TASK TO CARRY OUT: Each line from the one that includes "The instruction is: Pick" to the last line of the data below should be set down exactly; no other lines are wanted.
RECORDED INFORMATION Start Marker
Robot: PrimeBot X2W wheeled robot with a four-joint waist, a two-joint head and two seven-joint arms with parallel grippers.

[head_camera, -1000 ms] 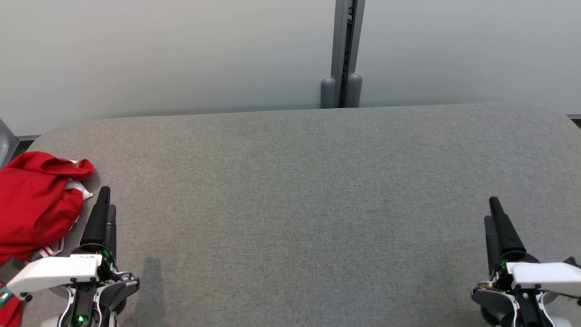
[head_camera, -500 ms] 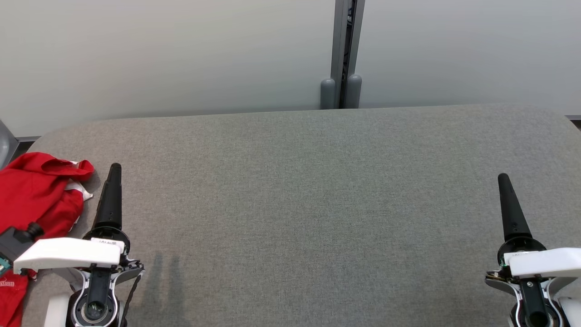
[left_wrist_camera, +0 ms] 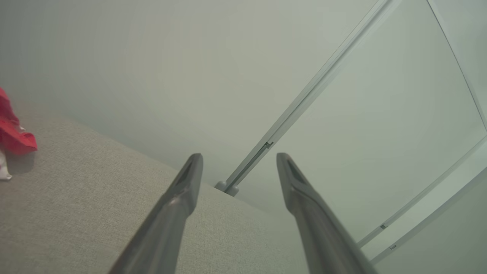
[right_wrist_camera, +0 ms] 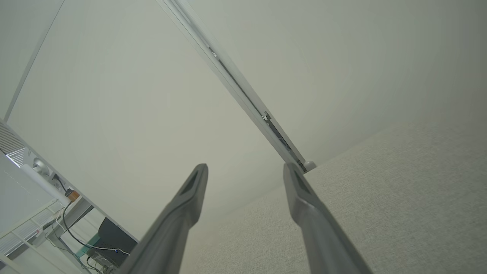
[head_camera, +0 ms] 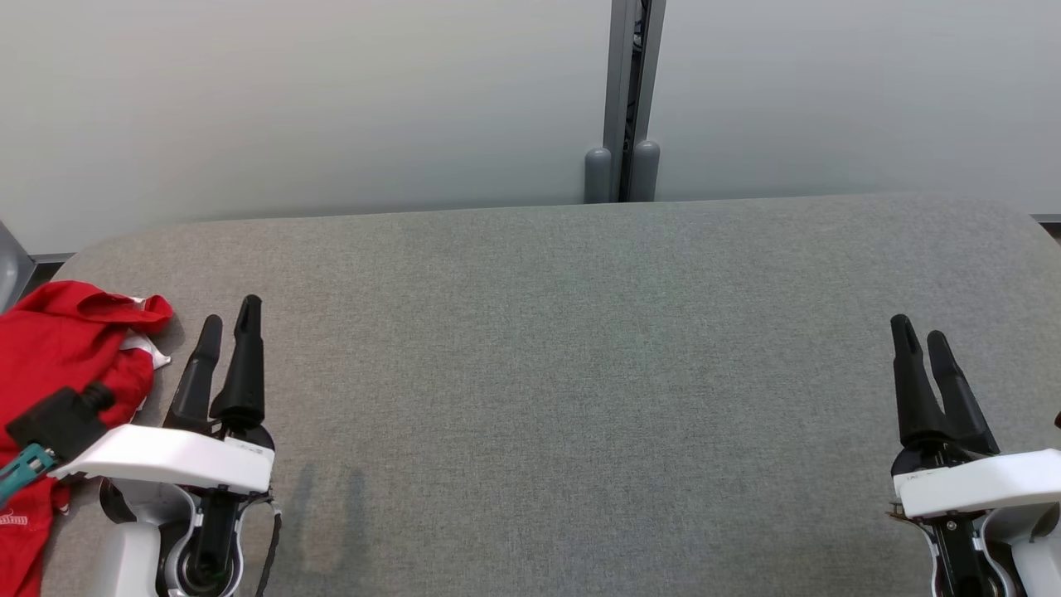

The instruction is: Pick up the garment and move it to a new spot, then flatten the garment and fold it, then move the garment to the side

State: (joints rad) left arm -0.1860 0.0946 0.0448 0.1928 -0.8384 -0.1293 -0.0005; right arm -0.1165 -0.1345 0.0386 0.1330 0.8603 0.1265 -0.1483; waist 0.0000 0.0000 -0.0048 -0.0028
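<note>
Jaws stood wide and empty nearest the robot: the left gripper [head_camera: 230, 311] at the near left of the grey fabric-covered table [head_camera: 539, 373] and the right gripper [head_camera: 918, 327] at the near right, both pointing toward the far side. Just left of the left gripper, the red garment [head_camera: 58, 348] lay crumpled at the table's left edge with a bit of white showing, its cloth clear of the dark fingertips. Beyond the table's far edge stood a pale wall [head_camera: 331, 99], split by a grey upright post [head_camera: 622, 99].
</note>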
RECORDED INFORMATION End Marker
OUTPUT FOR THIS EXERCISE:
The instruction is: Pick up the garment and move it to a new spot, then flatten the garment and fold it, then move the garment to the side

State: (joints rad) left arm -0.1860 0.0946 0.0448 0.1928 -0.8384 -0.1293 -0.0005; right arm -0.1165 -0.1345 0.0386 0.1330 0.8603 0.1265 -0.1483; waist 0.0000 0.0000 -0.0048 -0.0028
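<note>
Jaws stood wide and empty nearest the robot: the left gripper [head_camera: 230, 311] at the near left of the grey fabric-covered table [head_camera: 539, 373] and the right gripper [head_camera: 918, 327] at the near right, both pointing toward the far side. Just left of the left gripper, the red garment [head_camera: 58, 348] lay crumpled at the table's left edge with a bit of white showing, its cloth clear of the dark fingertips. Beyond the table's far edge stood a pale wall [head_camera: 331, 99], split by a grey upright post [head_camera: 622, 99].
</note>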

That is the complete output.